Warum Mediziner nicht „raus auf’s Land“ und in den Job des Hausarztes einsteigen möchten, erläuterte Berufskollege Dr. Rainer van Elten. „Deutschland ist weltweit das einzige Land, das Mediziner in die Regresspflicht nimmt, wenn sie ihr Budget überlasten“. Van Elten wendet sich vehement gegen die „staatliche Rationierung“. Er selbst habe sechs Wirtschaftlichkeitsprüfungen überlebt. „Andere Kollegen haben deshalb Selbstmord begangen. Wir Ärzte begleiten unsere Patienten im Leiden und in den Kosten bis hin zur persönlichen Insolvenz“. Vor allem Eltern von schwerstbehinderten Kindern hätten die Folgen zu tragen, wenn Ärzte in ihrem Verschreibungsbudget beschnitten werden. Die Herausnahme kostenintensiver krankengymnastischer Behandlungen aus dem Verschreibungsbudget sei, anders als öffentlich erklärt, „nicht verhandelbar“. „Ich habe Schreiben mit entsprechendem Wortlaut vorliegen“, so van Elten. Auch er sieht, wie Berufskollege Berendes die Politik in der Pflicht und fordert ganz klar: „Regresse müssen weg“!
 
Die Politik, die äußerte sich mit Eröffnungsredner Walter Kern (MdL, Mitglied des Ausschusses für Arbeit, Gesundheit und Soziales), der mit Berendes der Meinung ist: „Ostwestfalen steht vor einem medizinischen Kollaps“.  Unverzichtbar ist für den CDU-Politiker – und diese Forderung findet sich im Gesamtparteiprogramm der CDU NRW – daher eine medizinische Fakultät in OWL, eine stärkere Gewichtung des Studiengangs „Humanmedizin“ sowie Anreize für eine Niederlassung junger Ärzte auf dem Land. 

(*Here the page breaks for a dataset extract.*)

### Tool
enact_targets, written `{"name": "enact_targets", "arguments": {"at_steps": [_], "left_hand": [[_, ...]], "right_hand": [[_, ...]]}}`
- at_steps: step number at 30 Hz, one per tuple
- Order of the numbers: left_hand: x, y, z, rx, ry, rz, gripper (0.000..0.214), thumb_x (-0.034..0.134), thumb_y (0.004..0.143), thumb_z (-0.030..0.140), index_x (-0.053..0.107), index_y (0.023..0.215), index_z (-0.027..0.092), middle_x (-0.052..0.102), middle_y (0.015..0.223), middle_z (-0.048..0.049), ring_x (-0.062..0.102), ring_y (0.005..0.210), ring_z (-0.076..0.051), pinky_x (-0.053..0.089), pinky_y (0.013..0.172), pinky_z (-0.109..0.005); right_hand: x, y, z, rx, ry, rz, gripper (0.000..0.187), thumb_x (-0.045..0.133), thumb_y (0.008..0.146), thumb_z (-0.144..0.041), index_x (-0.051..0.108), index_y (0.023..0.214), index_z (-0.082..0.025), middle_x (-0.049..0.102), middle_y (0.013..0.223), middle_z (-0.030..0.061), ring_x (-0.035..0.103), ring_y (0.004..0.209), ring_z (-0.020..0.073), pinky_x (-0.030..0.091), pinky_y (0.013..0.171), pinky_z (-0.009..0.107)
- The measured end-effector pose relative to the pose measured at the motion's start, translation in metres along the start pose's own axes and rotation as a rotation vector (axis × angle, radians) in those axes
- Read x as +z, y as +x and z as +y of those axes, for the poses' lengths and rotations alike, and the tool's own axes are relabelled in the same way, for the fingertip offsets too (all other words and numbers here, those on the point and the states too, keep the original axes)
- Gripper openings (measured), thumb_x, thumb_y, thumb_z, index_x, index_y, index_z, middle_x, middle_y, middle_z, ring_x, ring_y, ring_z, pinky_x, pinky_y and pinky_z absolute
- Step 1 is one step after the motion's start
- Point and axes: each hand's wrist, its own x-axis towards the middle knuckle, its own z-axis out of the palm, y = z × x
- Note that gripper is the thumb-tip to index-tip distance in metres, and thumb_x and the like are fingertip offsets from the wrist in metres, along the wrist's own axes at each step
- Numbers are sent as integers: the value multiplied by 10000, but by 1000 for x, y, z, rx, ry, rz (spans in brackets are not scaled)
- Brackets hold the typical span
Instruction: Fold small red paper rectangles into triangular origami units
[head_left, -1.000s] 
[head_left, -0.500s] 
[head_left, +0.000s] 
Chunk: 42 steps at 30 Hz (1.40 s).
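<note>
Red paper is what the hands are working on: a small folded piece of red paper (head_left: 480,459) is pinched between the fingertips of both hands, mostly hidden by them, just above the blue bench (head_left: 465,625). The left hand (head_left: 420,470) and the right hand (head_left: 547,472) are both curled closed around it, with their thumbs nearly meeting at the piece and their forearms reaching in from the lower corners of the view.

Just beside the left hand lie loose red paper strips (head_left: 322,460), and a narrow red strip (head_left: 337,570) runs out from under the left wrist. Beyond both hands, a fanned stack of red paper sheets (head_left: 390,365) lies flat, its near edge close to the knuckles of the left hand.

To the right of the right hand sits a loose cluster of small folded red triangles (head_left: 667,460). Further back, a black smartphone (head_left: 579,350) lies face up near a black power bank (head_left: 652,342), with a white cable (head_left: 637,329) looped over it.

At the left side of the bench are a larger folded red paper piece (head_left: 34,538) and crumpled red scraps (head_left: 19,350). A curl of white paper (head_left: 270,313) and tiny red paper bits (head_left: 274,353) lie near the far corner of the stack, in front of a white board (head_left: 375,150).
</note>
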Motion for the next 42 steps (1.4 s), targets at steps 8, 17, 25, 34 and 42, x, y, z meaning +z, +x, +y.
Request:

Bürgermeister Heinz Reker betonte: „Die Stadt Lügde wird sich etwas einfallen lassen müssen – beispielsweise mit dem Bau eines Arztzentrums. Aber wenn es keine Ärzte gibt …“. Bereits seit Jahren vermiete die Stadt im alten Postgebäude Praxisräume an einen Mediziner vor Ort. Der Zuschuss für zukünftige Landärzte, für den NRW Mittel von 50.000 Euro pro Arzt zur Verfügung stellte, scheiterte laut Reker in der Praxis: „In NRW wurde dies  keine zehn Mal, in OWL gerade zwei Mal in Anspruch genommen“.
 
Einig waren sich die Referenten darüber, dass bei diesem dringlichen Thema die Politik gefordert sei, denn – so Reker mit Blick auf die Haupteinnahmequelle einer Kommune, die Gewerbesteuer:  „Die medizinische Versorgung wird bald auch ein harter Standortfaktor für Unternehmen“.  
 
Beschlossen ist, dass sich der Kreis Lippe der Vereinsgründung „Pro medizinische Fakultät“ anschließen wird. Diese sei noch im April geplant. Walter Kern ging noch einen Schritt weiter und erklärte, dass es „wenn die öffentliche Hand es nicht kann“ bereits Überlegungen gäbe, eine private Universität in OWL zu gründen.